Ramaphosa has concentrated his efforts on North America, Western Europe, the Middle East and South Africa, of course. But, bearing in mind our formidable, shared histories, we are hopeful that South Africa will look increasingly to the east, to countries like Indonesia.

In the spirit of Bandung, which focused on South-South partnership and trade, we are keen for our economic relationship and co-operation to grow. Bilateral relations have existed for a long time, but economic and trade co-operation relations between our countries remain low, when compared to other Asian countries.

As members of the G20 and Iora (The Indian Ocean Rim Association), we are confident that out trade relations will improve as we navigate an unprecedented global context. The evolving geopolitics of the Indian Ocean Rim; demand that our two countries, as key players in Africa and South East Asia respectively, work in a way that advances mutual prosperity.

Ample opportunities also present themselves in the context of the Preferential Trade Agreement (PTA) between the Southern Africa Customs Union (Sacu) and Indonesia. Urgent attention needs to be paid to this in order to advance the economic prosperity of both our countries.

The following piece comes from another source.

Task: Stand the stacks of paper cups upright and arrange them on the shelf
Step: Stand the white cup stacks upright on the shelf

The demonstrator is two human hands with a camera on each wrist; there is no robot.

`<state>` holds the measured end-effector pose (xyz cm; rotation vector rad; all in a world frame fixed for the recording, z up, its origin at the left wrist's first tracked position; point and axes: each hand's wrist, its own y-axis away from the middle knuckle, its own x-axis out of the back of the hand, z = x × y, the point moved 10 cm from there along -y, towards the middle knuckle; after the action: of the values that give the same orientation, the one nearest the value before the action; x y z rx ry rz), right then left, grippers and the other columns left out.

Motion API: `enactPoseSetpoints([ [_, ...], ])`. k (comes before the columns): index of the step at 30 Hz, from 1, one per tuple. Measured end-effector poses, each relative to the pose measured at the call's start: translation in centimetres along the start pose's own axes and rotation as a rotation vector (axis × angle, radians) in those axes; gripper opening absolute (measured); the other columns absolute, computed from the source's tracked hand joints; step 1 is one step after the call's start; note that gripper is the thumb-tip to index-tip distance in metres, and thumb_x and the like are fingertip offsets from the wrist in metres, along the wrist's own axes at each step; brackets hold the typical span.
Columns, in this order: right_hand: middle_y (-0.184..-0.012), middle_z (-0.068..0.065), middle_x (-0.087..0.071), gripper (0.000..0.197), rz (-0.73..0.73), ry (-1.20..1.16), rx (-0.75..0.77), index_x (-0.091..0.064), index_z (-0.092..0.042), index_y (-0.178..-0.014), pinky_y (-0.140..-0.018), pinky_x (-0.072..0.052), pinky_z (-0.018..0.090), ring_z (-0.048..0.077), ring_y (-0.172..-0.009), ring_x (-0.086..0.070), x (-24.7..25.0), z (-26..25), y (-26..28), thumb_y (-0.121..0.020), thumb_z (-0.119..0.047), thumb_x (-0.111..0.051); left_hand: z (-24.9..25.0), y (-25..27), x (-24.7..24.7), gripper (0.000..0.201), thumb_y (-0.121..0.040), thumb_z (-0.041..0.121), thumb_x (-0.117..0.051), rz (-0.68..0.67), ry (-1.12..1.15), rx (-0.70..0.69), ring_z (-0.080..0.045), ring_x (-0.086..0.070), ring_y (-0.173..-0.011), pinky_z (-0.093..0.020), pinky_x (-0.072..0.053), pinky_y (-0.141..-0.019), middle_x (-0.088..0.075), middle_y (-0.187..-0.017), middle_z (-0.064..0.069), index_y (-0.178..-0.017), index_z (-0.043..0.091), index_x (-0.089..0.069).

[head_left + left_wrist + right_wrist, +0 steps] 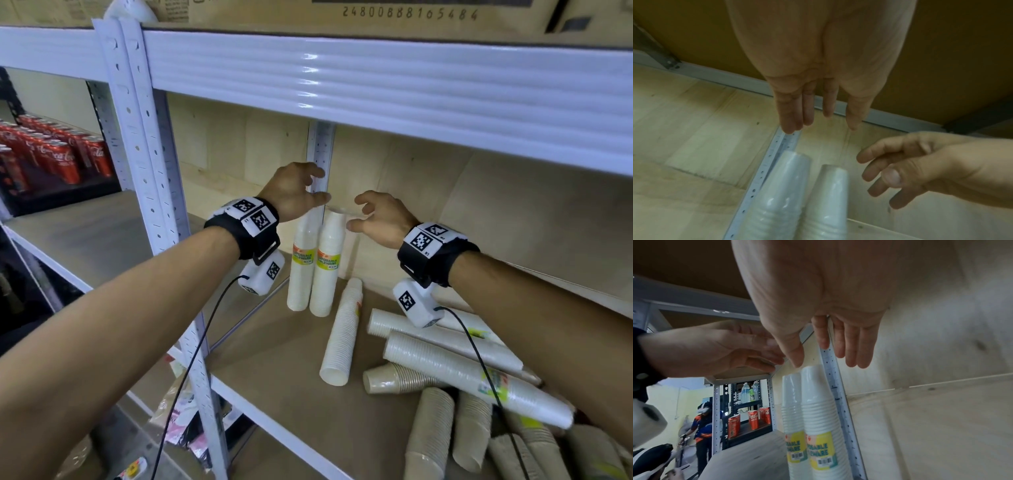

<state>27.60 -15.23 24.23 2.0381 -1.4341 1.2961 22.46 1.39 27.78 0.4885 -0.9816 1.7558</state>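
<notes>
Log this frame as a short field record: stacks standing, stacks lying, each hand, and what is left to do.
standing: two white sleeved paper cup stacks, side by side against the grey perforated rear post
lying: one white stack on the brown shelf board; a heap of white and kraft stacks to its right
left hand: open, above the standing pair, holds nothing
right hand: open, above the standing pair, holds nothing
left to do: lying stacks not yet upright

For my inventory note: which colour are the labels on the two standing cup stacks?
Yellow labels, green lettering; clearest in the right wrist view.
</notes>
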Motion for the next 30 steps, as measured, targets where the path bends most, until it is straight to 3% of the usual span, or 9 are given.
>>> enactPoseSetpoints([
  [4, -0.126, 0.002, -0.058, 0.059, 0.028, 0.044, -0.039, -0.053, -0.025, -0.133, -0.093, -0.047, 0.031, 0.019, -0.108, -0.058, 2.5, 2.4, 2.6, -0.080, -0.039, -0.074, 3.8, 1.3, -0.8, 0.041, -0.085, 0.038, -0.071, -0.019, 0.071, -0.066, -0.018, -0.062, -0.100, -0.025, -0.047, -0.089, -0.063, -0.106, 0.001, -0.123, 0.026, -0.063],
  [9, -0.122, 0.001, -0.058, 0.061, 0.002, 0.097, -0.126, -0.053, -0.026, -0.131, -0.093, -0.048, 0.032, 0.018, -0.105, -0.057, 4.3, 6.7, 6.9, -0.077, -0.040, -0.078, 7.6, 3.6, -4.6, 0.036, -0.084, 0.038, -0.073, -0.136, 0.096, -0.135, -0.016, -0.064, -0.095, -0.028, -0.050, -0.089, -0.066, -0.102, 0.000, -0.117, 0.026, -0.067],
  [14, -0.122, 0.000, -0.057, 0.062, -0.048, 0.087, -0.234, -0.054, -0.026, -0.128, -0.096, -0.046, 0.032, 0.017, -0.107, -0.057, 4.6, 11.9, 11.7, -0.074, -0.039, -0.081, 7.0, 5.8, -10.4, 0.034, -0.082, 0.035, -0.076, -0.289, 0.160, -0.090, -0.021, -0.065, -0.099, -0.035, -0.051, -0.095, -0.069, -0.100, -0.005, -0.113, 0.022, -0.068],
  [18, -0.122, 0.000, -0.057, 0.065, -0.120, 0.183, -0.287, -0.053, -0.025, -0.130, -0.091, -0.044, 0.027, 0.015, -0.104, -0.055, 4.1, 15.7, 15.7, -0.074, -0.044, -0.080, 4.4, 8.1, -14.7, 0.044, -0.080, 0.042, -0.076, -0.401, 0.105, -0.022, -0.017, -0.062, -0.101, -0.029, -0.048, -0.093, -0.065, -0.107, -0.002, -0.119, 0.025, -0.065],
  [22, -0.126, 0.000, -0.055, 0.069, -0.173, 0.242, -0.378, -0.051, -0.026, -0.132, -0.094, -0.044, 0.028, 0.016, -0.110, -0.054, 3.1, 19.8, 19.4, -0.073, -0.049, -0.078, 0.6, 10.3, -17.9, 0.052, -0.078, 0.043, -0.078, -0.465, 0.054, 0.046, -0.019, -0.061, -0.104, -0.030, -0.048, -0.091, -0.064, -0.114, -0.006, -0.124, 0.023, -0.061],
  [30, -0.135, -0.003, -0.050, 0.082, -0.214, 0.275, -0.489, -0.047, -0.027, -0.138, -0.092, -0.040, 0.024, 0.016, -0.120, -0.052, 2.5, 25.3, 23.8, -0.068, -0.056, -0.079, -5.3, 13.7, -21.8, 0.088, -0.078, 0.046, -0.077, -0.560, -0.036, 0.204, -0.022, -0.046, -0.132, -0.030, -0.039, -0.106, -0.044, -0.147, -0.007, -0.150, 0.019, -0.034],
])
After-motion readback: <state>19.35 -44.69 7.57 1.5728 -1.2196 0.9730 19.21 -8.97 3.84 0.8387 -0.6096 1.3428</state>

As we celebrate 76 years of independence, and forge ahead to 100 years, we hope to cement our political, trade and people-to-people diplomacy and strengthen our formidable, shared history.

* Salman Al Farisi is the Ambassador of the Republic of Indonesia to the Republic of South Africa in Pretoria. He is also accredited to the Republic of Botswana, Kingdom of Lesotho, and Kingdom of Eswatini. This article is his personal view and does not necessarily reflect the policy of the Indonesian government.

** The views expressed here are not necessarily those of IOL.